The study measures the wrong thing. Task completion ("does the PR pass tests?") is a narrow proxy for what AGENTS.md actually helps with in production.

I run a system with multiple AI agents sharing a codebase daily. The AGENTS.md file doesn't exist to help the agent figure out how to fix a bug. It exists to encode tribal knowledge that would take a human weeks to accumulate: which directory owns what, how the deploy pipeline works, what patterns the team settled on after painful debates. Without it, the agent "succeeds" at the task but produces code that looks like it was written by someone who joined the team yesterday. It passes tests but violates every convention.

The finding that context files "encourage broader exploration" is actually the point. I want the agent to read the testing conventions before writing tests. I want it to check the migration patterns before creating a new table. That costs more tokens, yes. But reverting a merged PR that used the wrong ORM pattern costs more than 20% extra inference.

Gigachad 2 hours ago | parent [-]

What are you putting in the file?
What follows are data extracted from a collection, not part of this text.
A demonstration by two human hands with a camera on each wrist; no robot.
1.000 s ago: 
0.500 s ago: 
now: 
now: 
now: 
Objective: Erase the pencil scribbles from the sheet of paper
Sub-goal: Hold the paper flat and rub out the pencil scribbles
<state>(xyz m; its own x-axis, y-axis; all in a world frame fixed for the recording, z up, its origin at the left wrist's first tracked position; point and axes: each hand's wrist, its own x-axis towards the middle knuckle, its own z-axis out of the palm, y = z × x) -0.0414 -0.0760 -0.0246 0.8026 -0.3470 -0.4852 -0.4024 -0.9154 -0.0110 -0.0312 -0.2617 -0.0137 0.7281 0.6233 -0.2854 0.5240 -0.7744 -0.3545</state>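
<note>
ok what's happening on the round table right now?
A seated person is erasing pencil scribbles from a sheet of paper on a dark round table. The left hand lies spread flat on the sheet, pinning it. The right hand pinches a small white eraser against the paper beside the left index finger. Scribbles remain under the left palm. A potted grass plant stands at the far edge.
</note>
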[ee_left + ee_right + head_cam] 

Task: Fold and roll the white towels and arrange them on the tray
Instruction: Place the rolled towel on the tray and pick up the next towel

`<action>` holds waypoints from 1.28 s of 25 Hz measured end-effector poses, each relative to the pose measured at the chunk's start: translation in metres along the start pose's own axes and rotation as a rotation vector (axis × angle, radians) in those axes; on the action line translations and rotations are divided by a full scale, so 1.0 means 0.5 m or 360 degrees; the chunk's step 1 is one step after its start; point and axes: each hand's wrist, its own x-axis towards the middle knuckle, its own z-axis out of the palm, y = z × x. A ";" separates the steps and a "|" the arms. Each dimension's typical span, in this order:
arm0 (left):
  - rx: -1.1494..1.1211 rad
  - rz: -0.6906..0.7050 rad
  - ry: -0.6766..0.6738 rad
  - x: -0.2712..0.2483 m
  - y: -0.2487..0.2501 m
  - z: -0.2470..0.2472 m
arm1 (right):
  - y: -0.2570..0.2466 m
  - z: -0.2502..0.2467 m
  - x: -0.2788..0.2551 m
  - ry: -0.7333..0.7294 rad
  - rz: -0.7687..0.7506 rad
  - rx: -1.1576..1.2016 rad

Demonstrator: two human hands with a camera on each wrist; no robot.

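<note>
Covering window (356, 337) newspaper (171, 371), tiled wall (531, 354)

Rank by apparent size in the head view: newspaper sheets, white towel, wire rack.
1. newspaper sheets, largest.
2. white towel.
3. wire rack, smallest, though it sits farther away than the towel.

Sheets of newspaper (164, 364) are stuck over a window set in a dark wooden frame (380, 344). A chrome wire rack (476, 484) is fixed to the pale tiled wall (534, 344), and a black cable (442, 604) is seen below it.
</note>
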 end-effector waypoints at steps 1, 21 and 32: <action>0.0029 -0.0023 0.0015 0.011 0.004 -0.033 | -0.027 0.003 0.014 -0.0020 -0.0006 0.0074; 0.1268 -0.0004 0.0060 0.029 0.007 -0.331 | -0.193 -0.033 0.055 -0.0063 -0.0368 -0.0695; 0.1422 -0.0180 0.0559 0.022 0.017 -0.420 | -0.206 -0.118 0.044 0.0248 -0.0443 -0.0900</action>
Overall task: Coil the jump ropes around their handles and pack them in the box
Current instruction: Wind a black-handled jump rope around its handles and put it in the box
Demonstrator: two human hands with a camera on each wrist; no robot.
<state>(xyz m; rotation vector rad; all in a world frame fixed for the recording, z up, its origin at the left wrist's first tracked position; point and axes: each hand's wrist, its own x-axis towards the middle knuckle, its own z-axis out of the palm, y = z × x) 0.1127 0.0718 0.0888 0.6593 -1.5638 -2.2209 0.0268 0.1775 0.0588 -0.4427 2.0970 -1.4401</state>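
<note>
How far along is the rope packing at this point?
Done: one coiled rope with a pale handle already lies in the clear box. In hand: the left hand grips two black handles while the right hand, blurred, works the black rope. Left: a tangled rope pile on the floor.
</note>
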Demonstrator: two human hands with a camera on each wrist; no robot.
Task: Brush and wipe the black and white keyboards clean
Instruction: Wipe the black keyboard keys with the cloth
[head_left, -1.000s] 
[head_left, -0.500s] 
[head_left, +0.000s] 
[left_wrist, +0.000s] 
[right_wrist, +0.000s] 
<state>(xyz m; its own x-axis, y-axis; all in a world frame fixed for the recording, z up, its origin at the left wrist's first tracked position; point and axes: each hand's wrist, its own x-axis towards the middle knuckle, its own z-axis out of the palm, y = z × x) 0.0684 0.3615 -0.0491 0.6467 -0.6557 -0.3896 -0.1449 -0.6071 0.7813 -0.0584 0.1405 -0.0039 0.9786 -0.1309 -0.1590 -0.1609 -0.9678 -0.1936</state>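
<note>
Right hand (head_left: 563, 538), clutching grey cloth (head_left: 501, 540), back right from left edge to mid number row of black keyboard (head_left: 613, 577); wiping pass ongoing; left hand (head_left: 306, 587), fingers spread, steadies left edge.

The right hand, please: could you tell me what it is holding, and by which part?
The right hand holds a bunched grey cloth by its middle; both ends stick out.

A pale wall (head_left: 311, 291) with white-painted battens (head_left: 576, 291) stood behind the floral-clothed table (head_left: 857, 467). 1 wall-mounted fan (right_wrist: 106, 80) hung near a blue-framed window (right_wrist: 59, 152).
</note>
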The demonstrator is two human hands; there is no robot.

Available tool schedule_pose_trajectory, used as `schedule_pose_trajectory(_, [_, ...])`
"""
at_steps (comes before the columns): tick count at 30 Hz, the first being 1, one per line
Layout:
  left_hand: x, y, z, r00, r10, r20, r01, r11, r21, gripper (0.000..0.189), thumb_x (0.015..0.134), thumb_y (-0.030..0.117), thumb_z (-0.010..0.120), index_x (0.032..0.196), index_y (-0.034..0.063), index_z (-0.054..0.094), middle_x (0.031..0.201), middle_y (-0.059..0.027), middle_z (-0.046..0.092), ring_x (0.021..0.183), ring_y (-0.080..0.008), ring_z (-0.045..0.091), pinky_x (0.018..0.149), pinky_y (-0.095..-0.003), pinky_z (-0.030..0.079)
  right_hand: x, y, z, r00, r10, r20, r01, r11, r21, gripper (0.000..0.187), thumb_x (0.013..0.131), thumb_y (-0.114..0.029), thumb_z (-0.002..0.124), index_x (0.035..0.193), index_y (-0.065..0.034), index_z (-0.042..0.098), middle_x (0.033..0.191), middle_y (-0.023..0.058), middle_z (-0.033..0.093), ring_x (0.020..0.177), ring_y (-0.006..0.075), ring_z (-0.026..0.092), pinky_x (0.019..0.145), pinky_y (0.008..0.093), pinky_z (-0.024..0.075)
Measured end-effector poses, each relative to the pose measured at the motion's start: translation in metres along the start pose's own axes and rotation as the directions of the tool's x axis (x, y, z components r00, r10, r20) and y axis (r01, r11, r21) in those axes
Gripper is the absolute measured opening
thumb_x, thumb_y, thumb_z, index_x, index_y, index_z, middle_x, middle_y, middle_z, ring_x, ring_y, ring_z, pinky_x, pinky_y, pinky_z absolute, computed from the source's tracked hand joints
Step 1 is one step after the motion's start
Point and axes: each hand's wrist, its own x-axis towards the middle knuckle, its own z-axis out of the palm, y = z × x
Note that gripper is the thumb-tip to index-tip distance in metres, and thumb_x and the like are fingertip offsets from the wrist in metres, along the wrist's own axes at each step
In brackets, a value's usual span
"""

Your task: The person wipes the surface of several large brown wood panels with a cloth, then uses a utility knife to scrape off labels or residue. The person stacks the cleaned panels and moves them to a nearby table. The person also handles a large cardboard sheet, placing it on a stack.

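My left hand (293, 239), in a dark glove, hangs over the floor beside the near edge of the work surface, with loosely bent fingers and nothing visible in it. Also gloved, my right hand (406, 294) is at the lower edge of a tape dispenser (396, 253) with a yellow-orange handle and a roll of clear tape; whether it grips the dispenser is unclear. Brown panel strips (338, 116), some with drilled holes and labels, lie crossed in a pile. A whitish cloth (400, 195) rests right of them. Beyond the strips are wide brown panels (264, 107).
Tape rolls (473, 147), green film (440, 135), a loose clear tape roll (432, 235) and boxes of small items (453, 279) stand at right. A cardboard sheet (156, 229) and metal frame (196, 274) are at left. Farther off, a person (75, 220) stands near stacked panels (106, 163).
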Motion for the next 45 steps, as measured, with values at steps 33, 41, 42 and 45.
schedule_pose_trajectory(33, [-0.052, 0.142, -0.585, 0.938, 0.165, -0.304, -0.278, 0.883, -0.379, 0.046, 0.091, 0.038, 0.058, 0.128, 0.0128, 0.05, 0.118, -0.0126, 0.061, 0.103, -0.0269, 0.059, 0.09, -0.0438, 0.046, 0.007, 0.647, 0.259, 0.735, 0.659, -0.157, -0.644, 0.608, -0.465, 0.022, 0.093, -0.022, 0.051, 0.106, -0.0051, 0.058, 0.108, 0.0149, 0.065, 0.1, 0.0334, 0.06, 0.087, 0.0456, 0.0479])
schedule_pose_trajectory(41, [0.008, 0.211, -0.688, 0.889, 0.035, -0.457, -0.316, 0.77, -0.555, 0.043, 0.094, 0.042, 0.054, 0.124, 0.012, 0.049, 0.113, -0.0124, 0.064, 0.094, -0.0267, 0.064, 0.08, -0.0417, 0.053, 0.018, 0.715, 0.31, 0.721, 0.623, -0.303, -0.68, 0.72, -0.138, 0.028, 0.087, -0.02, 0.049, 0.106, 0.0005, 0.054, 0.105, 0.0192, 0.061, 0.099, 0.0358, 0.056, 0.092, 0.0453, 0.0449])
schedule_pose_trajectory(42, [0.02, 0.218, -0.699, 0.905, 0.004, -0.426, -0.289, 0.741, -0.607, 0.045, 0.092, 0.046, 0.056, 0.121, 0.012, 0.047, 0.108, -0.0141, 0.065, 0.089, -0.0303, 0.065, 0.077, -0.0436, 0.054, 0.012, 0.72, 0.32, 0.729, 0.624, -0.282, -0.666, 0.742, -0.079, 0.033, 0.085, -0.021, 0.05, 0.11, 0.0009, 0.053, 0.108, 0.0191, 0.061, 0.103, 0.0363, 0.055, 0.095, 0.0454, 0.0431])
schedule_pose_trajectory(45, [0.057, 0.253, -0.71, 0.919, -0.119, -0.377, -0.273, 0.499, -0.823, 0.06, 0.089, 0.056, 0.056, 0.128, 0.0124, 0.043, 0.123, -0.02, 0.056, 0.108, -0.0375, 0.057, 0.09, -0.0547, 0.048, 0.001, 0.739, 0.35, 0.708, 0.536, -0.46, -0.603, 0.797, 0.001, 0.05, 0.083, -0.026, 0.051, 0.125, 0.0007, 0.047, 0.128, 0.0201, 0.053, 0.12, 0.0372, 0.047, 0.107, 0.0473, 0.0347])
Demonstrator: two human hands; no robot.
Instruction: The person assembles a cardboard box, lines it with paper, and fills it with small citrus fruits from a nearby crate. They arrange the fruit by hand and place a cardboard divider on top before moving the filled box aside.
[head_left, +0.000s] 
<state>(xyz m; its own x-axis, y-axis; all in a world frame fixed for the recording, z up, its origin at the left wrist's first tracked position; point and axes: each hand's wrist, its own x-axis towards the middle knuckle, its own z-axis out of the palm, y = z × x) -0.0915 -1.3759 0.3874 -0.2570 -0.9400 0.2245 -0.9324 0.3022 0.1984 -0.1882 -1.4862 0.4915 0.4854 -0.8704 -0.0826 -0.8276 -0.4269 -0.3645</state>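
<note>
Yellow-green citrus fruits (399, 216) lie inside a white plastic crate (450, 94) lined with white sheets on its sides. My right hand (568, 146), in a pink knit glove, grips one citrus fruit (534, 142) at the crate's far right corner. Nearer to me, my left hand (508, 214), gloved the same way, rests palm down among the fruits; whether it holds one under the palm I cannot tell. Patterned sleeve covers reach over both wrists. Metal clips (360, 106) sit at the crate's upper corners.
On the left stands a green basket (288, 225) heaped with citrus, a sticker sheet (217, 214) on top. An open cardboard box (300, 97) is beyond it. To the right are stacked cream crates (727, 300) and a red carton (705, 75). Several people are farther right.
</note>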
When I’ve looked at them they just looked like a second readme file without the promotional material in a typical GitHub readme.

Arifcodes 43 minutes ago | parent | next [-]

The useful stuff is different from a README. A README tells humans how to use the project. An AGENTS.md tells the AI how to work on it.

Mine typically includes:

- Build/test commands that aren't obvious from package.json (e.g. "run migrations before tests") - Architecture decisions that would take the agent 10 minutes to reverse-engineer ("auth goes through middleware X, not controller Y") - Known gotchas ("don't touch the legacy billing module, it's being replaced next sprint") - Deploy process specifics ("push to main auto-deploys staging, prod needs a manual tag") - Coding conventions that aren't in the linter ("we use Result types for errors, never throw")

The ones that look like READMEs are indeed useless. The good ones read more like the notes you'd give a new senior engineer on their first day. Stuff that's obvious to the team but invisible to an outsider.

0x696C6961 an hour ago | parent | prev [-]

That's basically all it is. It's a readme file that is guaranteed to be read. So the agent doesn't spend 10 minutes trying to re-configure the toolchain because the first command it guessed didn't work.